Casimierz Wezenke was one of seven siblings. – Only two of the seven graduates. Casimiors became a lawyer – Mr. Isidore recalled. After completing his military service, he began his legal career as a second lieutenant in the Reserve. He pursued a goal. – He wanted to be a judge. This dream has come true. He passed the judge’s examination. In July 1939, he was even appointed to the Kono Municipal Court – he explained. In August, however, a message from the military came to the apartment on Focha Street – today’s Djokovska Street.
– Mobilization. Like all young men, my uncle joined the army. The outbreak of the war found him in a section in Bosnia – explained a resident of Vakrovich. The march of the German troops took place very quickly. – The infantry regiment where my uncle served was ordered to march eastward to create a new defense there. Meanwhile, due to his education, my uncle was transferred. His new job is a military tribunal – he reports.
Casimiers Wezenke was eventually sent to the eastern frontier. He was parked near Cannes.
– Here comes the last message to the family in Bosna about the Cosmiers – his cousin explained.

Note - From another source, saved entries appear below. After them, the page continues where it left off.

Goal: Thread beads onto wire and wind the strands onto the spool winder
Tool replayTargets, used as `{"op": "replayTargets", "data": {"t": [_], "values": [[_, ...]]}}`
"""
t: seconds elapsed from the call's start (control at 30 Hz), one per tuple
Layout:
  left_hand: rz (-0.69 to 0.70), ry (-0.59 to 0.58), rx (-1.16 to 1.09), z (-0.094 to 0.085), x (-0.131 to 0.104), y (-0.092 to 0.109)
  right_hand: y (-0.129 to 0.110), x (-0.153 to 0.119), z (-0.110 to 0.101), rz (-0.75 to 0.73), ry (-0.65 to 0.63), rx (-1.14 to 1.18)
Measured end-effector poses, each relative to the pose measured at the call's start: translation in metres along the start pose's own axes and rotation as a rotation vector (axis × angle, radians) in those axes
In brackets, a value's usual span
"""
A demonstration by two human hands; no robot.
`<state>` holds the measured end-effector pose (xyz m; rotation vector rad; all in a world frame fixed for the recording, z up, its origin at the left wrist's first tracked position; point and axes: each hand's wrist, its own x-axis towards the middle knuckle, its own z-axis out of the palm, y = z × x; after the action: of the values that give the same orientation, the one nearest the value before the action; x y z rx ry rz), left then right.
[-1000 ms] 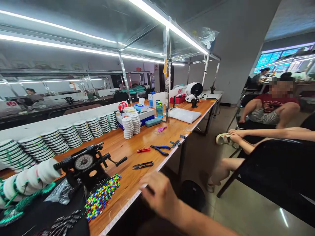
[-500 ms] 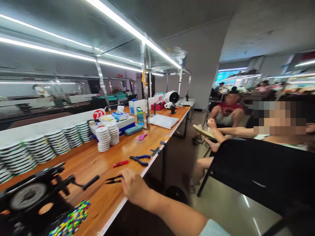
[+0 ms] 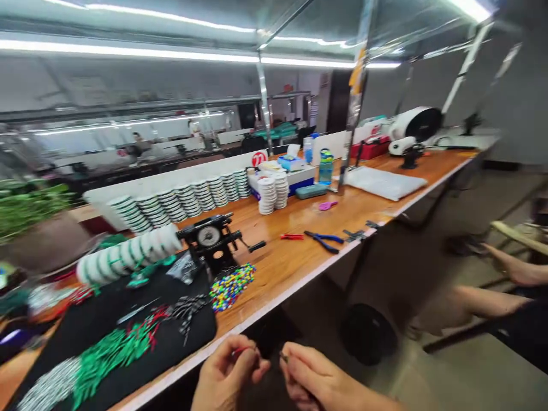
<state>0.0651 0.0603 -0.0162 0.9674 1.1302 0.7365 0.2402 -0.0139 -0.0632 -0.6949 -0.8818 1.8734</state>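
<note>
A small red thing (image 3: 240, 350), mostly hidden, sat at the near edge of the wooden table (image 3: 274, 274), pinched in the curled fingers of the left hand (image 3: 226, 374). Just to its right, the right hand (image 3: 317, 377) was closed around a small dark object (image 3: 283, 357); only its narrow tip showed, so its full shape could not be told. The two hands were near each other but apart.

Left of them lay a matte black mat (image 3: 184, 354) bearing limp green strands (image 3: 105, 357), thin silvery strands (image 3: 51, 385) and a tangle of slender dark pieces (image 3: 188, 308). At the mat's right edge spread a heap of glossy, rounded beads (image 3: 231, 285) in mixed colours. Farther off stood a black device (image 3: 209, 237) with a round dial and crank, beside a row of white spools (image 3: 128, 257). To the right lay blue-handled pliers (image 3: 325, 240), and beyond them, smooth, translucent plastic sheeting (image 3: 385, 182).
</note>
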Motion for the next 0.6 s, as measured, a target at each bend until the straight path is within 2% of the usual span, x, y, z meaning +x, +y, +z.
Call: {"op": "replayTargets", "data": {"t": [0.17,0.37,0.6], "values": [[0.038,-0.042,-0.072,0.006,-0.010,-0.005,0.008,0.000,0.010,0.024,-0.082,0.002],[0.048,-0.167,-0.043,0.000,-0.009,-0.013,0.008,0.006,0.013,0.015,-0.039,-0.107],[0.037,-0.206,-0.048,-0.001,-0.009,-0.016,0.011,0.008,0.011,0.002,-0.027,-0.133]]}}
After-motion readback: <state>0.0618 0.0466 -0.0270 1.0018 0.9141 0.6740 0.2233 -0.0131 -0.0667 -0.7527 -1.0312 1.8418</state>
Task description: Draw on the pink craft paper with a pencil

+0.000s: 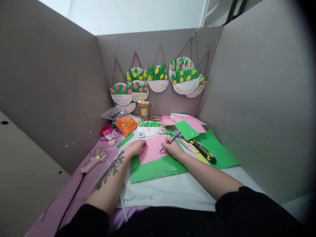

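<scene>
Right hand (172, 148): over the right part of the pink sheet; grip clamped on the blue pencil (176, 135).
Pencil: slanted, lower end down at the pink sheet, upper end pointing far and right.
Left hand (138, 147): at the left edge of the pink sheet, fingers curled; cannot tell whether the grip pinches the paper.
Pink sheet (153, 152): between the hands, lying on the near green sheet (158, 171).
Counter cover: white cloth (172, 192) in the middle, pink cloth (79, 197) at left.
Left side: glue gun (95, 161) with black cord; beyond it, an orange packet (126, 125) and a green strip (125, 140).
Far of pink sheet: small white card (141, 134) with a dark mark, just beside a flower-trimmed paper plate (149, 130); farther back, a cup (144, 111).
Right side: scissors (192, 146) beside a yellow-black utility knife (203, 152); small green sheet (187, 129) just beyond, large green sheet (221, 152) farther right.
Far panel (160, 103): paper plates (158, 85) with green leaves and pink or yellow flowers, hung on strings.
</scene>
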Tool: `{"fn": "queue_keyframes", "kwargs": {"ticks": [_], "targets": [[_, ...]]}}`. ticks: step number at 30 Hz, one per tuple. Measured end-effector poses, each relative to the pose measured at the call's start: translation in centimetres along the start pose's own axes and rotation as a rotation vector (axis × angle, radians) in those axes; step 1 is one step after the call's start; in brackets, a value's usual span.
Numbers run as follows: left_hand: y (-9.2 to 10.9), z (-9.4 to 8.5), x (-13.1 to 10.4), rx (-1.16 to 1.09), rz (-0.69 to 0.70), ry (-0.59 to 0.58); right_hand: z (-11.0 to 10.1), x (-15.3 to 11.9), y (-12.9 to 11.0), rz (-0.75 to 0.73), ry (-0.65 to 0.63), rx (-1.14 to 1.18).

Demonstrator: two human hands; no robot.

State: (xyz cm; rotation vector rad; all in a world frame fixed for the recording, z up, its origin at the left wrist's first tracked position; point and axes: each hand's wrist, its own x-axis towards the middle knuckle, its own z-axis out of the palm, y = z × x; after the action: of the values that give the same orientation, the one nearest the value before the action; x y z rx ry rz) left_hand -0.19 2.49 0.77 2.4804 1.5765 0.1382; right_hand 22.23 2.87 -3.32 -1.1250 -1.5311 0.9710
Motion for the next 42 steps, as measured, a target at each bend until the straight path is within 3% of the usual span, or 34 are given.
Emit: {"fn": "queue_keyframes", "kwargs": {"ticks": [17, 24, 42], "targets": [[-0.1, 0.2, 0.2, 0.011, -0.003, 0.002, 1.1, 0.2, 0.4, -0.004, -0.107, -0.045], [-0.1, 0.1, 0.1, 0.007, -0.003, -0.002, 1.1, 0.2, 0.2, -0.062, -0.039, -0.1], [0.0, 0.1, 0.1, 0.012, 0.004, 0.006, 1.3, 0.1, 0.0, -0.059, -0.02, -0.081]]}}
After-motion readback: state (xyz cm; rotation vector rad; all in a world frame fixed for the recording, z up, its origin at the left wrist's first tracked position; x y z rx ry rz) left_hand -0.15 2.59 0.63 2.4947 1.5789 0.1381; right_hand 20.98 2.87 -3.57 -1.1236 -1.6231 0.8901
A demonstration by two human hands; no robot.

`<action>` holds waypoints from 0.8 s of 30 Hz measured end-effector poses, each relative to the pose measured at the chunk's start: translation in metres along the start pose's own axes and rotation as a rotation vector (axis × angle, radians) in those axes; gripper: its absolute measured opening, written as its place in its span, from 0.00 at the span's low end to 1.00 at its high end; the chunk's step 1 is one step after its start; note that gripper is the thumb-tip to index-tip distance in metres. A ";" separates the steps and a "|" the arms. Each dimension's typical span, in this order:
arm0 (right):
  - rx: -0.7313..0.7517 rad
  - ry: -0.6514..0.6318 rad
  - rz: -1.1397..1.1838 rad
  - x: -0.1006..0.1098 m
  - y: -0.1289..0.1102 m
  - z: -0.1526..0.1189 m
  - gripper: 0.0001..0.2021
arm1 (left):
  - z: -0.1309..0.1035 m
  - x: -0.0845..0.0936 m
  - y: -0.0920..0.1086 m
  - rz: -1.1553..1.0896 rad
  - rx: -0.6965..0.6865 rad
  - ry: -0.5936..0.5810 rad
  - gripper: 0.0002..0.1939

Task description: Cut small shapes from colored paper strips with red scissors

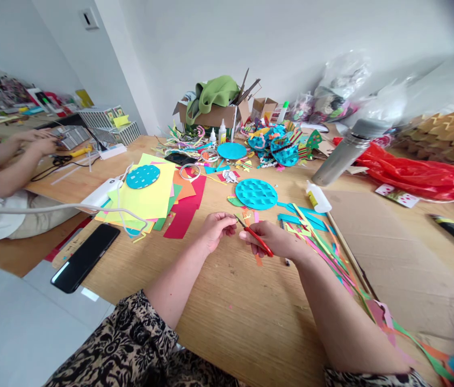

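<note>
Wooden tabletop point(227, 306) runs back to a pale wall point(291, 32); clock directions below are taken from the scissors. Scissors point(259, 242) with red handles: located in my right hand point(274, 238), fingers wrapped on the grips, blades directed at 11 o'clock. My left hand point(216, 231) faces the blade tips, thumb and forefinger pinched narrow; they appear to hold a small piece point(236, 217), though it is too tiny to identify.

Blue disc point(256, 194): 12 o'clock, just beyond the tips, little margin at its near rim. White glue bottle point(319, 199): 2 o'clock, lying on its side. Loose paper strips point(339, 263): 4 o'clock, trailing past the outer side of my right forearm. Cardboard sheet point(396, 242): 3 o'clock, its left edge bordered by a thin rod point(347, 242).

Colored paper stack point(150, 201): 10 o'clock, well apart from my left wrist. Black phone point(85, 258): 8 o'clock, at the table's edge. Widest working room: 6 o'clock, where bare wood extends between my forearms to the near edge.
</note>
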State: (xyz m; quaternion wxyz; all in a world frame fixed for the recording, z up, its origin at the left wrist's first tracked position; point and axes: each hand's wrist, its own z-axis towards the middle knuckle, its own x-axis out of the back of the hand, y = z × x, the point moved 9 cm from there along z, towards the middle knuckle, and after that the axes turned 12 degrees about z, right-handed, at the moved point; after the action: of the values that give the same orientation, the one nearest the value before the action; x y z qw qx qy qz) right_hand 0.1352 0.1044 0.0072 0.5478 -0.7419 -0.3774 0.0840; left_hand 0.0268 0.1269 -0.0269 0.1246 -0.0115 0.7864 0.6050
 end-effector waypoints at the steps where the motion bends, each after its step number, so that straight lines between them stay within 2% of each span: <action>1: -0.001 0.002 -0.001 0.000 -0.001 0.000 0.23 | 0.000 0.000 0.000 -0.003 0.001 -0.003 0.07; 24: 0.008 0.006 0.004 0.000 0.003 0.002 0.22 | 0.000 -0.001 -0.002 -0.010 0.012 -0.002 0.10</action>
State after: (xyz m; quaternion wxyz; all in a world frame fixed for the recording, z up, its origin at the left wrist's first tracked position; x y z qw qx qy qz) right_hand 0.1357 0.1059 0.0037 0.5517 -0.7407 -0.3739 0.0846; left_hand 0.0280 0.1260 -0.0285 0.1285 -0.0144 0.7897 0.5997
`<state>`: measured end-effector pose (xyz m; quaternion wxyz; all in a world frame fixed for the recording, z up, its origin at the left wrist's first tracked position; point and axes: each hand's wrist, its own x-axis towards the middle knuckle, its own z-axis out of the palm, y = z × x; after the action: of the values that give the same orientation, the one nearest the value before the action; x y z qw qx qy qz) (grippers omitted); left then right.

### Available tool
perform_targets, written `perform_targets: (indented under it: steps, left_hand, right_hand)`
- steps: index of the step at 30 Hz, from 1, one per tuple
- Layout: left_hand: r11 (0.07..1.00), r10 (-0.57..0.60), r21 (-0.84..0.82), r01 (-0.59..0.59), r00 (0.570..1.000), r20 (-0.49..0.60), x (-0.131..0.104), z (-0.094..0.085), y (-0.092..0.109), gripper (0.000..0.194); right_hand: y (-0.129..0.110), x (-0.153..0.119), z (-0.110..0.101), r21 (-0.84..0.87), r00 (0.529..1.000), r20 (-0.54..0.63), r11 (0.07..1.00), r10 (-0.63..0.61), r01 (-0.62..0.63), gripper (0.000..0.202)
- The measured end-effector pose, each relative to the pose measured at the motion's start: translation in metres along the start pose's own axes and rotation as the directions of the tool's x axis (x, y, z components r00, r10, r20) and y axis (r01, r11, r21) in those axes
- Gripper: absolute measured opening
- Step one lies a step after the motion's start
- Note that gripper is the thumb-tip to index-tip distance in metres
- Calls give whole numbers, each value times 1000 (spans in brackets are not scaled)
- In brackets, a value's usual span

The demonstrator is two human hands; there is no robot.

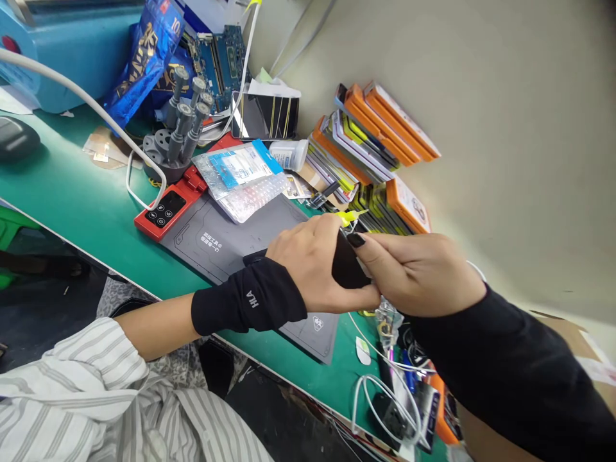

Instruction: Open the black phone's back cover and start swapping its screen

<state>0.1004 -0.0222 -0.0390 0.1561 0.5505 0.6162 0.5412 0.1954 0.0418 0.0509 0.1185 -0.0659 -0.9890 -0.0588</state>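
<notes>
Both hands meet at a black phone-like object (350, 262) over the right part of a dark grey work mat (202, 234). My left hand (312, 260) is wrapped round it, back of the hand up, a black band on the wrist. My right hand (421, 269), in a black sleeve, pinches its right edge between thumb and fingers; the fingers are mostly hidden underneath. A yellow tip (350, 217) shows just beyond the hands. Part of a dark object sticks out by my left wrist.
A red device (161, 212) and a grey tool holder (176, 138) stand behind on the green table (62, 167). Orange boxes (385, 122) are stacked against the wall. Plastic packets (240, 170) lie on the mat. White cable (360, 398) coils at the right.
</notes>
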Motion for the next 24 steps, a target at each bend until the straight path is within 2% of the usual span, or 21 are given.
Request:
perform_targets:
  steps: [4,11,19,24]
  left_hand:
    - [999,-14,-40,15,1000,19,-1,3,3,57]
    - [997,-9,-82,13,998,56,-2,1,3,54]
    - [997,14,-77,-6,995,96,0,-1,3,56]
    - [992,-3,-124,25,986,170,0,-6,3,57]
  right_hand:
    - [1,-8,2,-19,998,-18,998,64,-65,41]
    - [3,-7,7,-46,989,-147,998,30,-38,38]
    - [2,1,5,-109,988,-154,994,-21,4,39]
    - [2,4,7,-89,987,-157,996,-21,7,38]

In vain, my mother and sisters tried to contact Casimiro.
Captured by the Russians
– However, in November 1939, an unexpected guest knocked on the door of their apartment. This is a friend of Casimir’s from the army. It was from him that his relatives learned that he was able to escape and that the Casimiors did not escape. His family learned that Casimir and other officers had been captured by the Russians during dinner at one of the Ukrainian families. It was learned that he was sent to a POW camp. What happened to him is once again a mystery – Mr. Isidore agreed. In December 1939, the family was resettled in an apartment in Foca.
– They went to the public government. Their seats were taken by the head of the German post office. However, at the time Casimiers’ sister, who lived on Chroniksna Street, was staying in Bosna. She is the only hope of the family to communicate with the relative. Everyone hoped that he would be back soon or at least write a letter – Mr. Isidore described.
The latter is fulfilled.
– After Christmas in 1939, a letter arrived. My sister was able to get it. Casimiers wrote from the Kozheilsk camp in the Smolensk region. He wrote that he was alive, but complained that he was cold and hungry. In the letter, he asked for warm clothes. The sister sent them to him, who immediately reported the news to the family in the public government. Isidore explained.
At the time, no one in the Wezenke family expected the Casimiers’ first and last letter …
Joseph Sifter died
Joseph Sifter, the father of the late Mrs. Sylvester, a well-known dentist from Vogrovich, also died in the woods.
Joseph Sifter, a Greater Polish rebel, a participant in the Polish-Bolshevik war, was a pilot in the Polish army and the first commander of the Savica Airport in Bosna. At the end of August 1939, he was mobilized, and on September 17, he was detained by a Red Army unit in Svinox in the province of Tornopol and imprisoned in the Kojilsk camp.
From there several letters reached the family. Correspondence broke down in 1940. Captain Joseph Sifter was killed in the spring of 1940 in the Katin forest.